Justice /affaire Albert Damantang Camara : Récusation de la chambre de jugement.

Ce mercredi 20 mai 2026, la Cour de répression des infractions économiques et financières (CRIEF) a connu un nouveau rebondissement dans l’affaire Albert Damantang Camara, l’ex- ministre de l’Enseignement technique et de la Sécurité.  Initialement prévue comme une audience ordinaire, celle-ci a pris une tournure inattendue lorsque la défense a contesté la composition de la chambre de jugement chargée d’examiner le dossier.  À la surprise générale, les avocats du prévenu ont remis en cause la légitimité de la formation, sans toutefois en exposer les raisons en audience publique.

Face à cette contestation, la juridiction, présidée par le magistrat Alpha Camara, a décidé de se retirer du dossier.  Le juge a annoncé la prochaine désignation d’une nouvelle formation chargée de reprendre l’examen du dossier, en présence de l’accusé et de son équipe de défense.

Me Paul Lazard Joachim Gbilimou, représentant la défense, a parlé des questions d’impartialité pour justifier cette démarche.

La défense soulève des irrégularités dans la composition de la formation judiciaire chargée de juger l’affaire Albert Damantang Camara.  Elle affirme que certains membres auraient déjà participé à des étapes précédentes de la procédure.  Le président de la chambre aurait notamment joué le rôle de juge d’instruction, tandis que le premier assesseur, Kanda Doumbouya, aurait contribué à une mission d’inspection administrative dont le rapport a servi de base aux poursuites.  Cette situation, selon la défense, porte atteinte au principe de séparation des pouvoirs et à l’impartialité du procès, car une même personne ne peut intervenir à la fois dans la collecte des preuves et le jugement.

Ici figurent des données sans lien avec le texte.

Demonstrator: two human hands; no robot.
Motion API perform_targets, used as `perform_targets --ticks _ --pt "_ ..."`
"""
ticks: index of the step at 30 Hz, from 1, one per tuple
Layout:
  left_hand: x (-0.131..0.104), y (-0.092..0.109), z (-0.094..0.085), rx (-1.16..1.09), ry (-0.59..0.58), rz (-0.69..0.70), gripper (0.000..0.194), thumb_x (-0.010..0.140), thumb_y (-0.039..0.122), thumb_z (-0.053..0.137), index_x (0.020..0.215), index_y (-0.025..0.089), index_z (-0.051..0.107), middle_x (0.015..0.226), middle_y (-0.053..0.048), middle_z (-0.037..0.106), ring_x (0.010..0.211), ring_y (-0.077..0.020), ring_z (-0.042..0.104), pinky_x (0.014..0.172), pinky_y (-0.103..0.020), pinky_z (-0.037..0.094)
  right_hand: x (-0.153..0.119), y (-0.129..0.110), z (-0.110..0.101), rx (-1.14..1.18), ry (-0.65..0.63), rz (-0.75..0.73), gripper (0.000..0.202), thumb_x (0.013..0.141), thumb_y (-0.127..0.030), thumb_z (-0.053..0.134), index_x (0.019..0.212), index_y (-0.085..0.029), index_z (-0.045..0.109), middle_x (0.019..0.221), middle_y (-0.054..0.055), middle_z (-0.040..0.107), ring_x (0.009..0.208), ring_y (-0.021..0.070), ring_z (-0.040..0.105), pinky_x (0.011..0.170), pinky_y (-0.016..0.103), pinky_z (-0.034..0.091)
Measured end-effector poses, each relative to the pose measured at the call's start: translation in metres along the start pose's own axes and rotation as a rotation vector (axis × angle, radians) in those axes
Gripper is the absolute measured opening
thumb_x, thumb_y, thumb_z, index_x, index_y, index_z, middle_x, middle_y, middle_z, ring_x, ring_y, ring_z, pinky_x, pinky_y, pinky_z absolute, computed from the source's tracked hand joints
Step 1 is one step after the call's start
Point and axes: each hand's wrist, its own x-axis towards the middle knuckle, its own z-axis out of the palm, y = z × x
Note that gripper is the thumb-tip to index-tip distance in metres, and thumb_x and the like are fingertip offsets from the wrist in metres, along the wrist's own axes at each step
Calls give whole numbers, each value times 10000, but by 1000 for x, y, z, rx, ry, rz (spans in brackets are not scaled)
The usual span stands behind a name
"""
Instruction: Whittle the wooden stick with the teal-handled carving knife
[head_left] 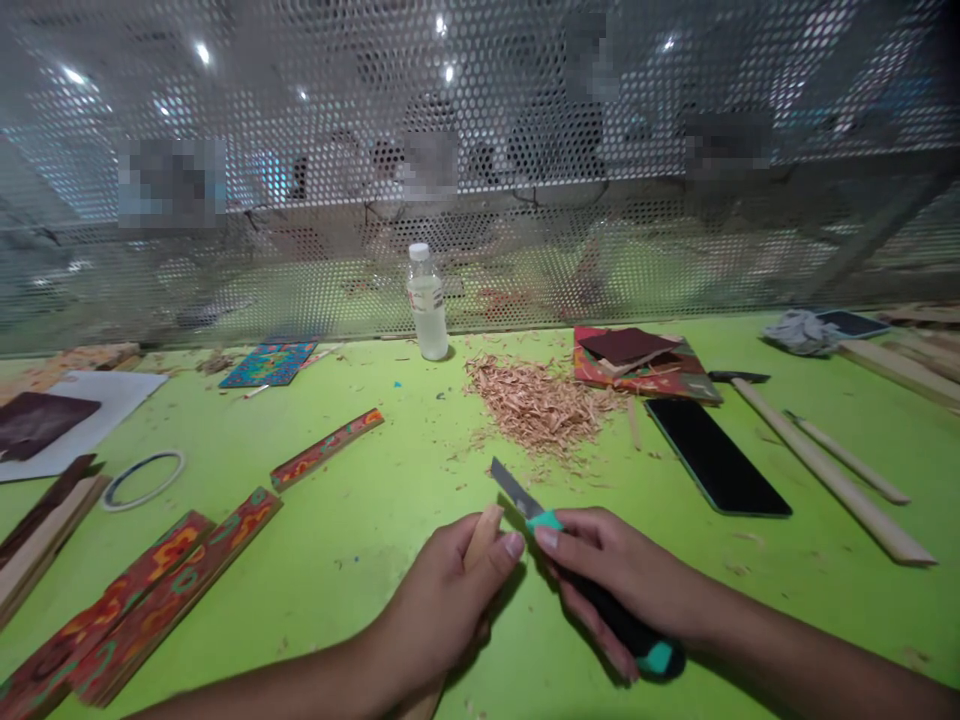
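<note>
My left hand (pixel 457 590) is closed around a pale wooden stick (pixel 485 532), whose rounded tip shows above my thumb and whose lower end comes out below the hand. In my right hand (pixel 611 565) is a utility knife (pixel 517 491) with a black and teal handle, its blade pointing up and left. The blade lies just right of the stick's tip, with a small gap between them. Beyond both hands, a heap of wood shavings (pixel 544 405) is spread on the green table (pixel 360 550).
A clear bottle (pixel 429 310) stands by the perforated metal screen (pixel 480 220). To the right are a black phone (pixel 716 455), long wooden sticks (pixel 832 470) and a patterned board (pixel 697 375). Painted wood strips (pixel 180 590), a tape ring (pixel 142 480) and paper (pixel 112 410) lie left.
</note>
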Motion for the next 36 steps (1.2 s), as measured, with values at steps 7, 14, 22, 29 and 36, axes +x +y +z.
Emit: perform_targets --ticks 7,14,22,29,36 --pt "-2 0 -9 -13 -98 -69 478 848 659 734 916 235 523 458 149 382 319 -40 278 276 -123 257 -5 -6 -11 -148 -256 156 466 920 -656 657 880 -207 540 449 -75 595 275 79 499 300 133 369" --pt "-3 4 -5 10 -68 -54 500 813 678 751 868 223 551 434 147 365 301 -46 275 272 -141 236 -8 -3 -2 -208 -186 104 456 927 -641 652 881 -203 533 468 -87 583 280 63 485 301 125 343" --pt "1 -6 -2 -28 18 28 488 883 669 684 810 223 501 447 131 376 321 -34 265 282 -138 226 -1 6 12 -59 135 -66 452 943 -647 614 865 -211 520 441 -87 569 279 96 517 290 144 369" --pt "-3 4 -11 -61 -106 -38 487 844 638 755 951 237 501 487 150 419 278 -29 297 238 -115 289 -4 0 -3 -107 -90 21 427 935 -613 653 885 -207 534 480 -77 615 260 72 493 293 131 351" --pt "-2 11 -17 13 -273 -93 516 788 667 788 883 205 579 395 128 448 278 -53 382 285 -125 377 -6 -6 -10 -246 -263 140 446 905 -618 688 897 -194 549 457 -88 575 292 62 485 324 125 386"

L’affaire est marquée par de graves accusations. Lors d’une audience précédente le 6 mai dernier, les débats avaient déjà porté sur la gestion de marchés publics liés aux anciennes fonctions d’Albert Damantang Camara.  Ce dernier conteste l’ensemble des faits reprochés, notamment les accusations de détournement de fonds publics, de corruption, de blanchiment de capitaux et d’enrichissement illicite.

Les montants en jeu sont considérables : environ 222 milliards de francs guinéens pour le ministère de l’Enseignement technique et près de 17 milliards pour le département de la Sécurité, selon les éléments du dossier.

Cette récusation entraîne une nouvelle pause dans la procédure, en attendant la constitution d’une nouvelle formation judiciaire chargée de reprendre l’examen de cette affaire à forts enjeux judiciaires et financiers.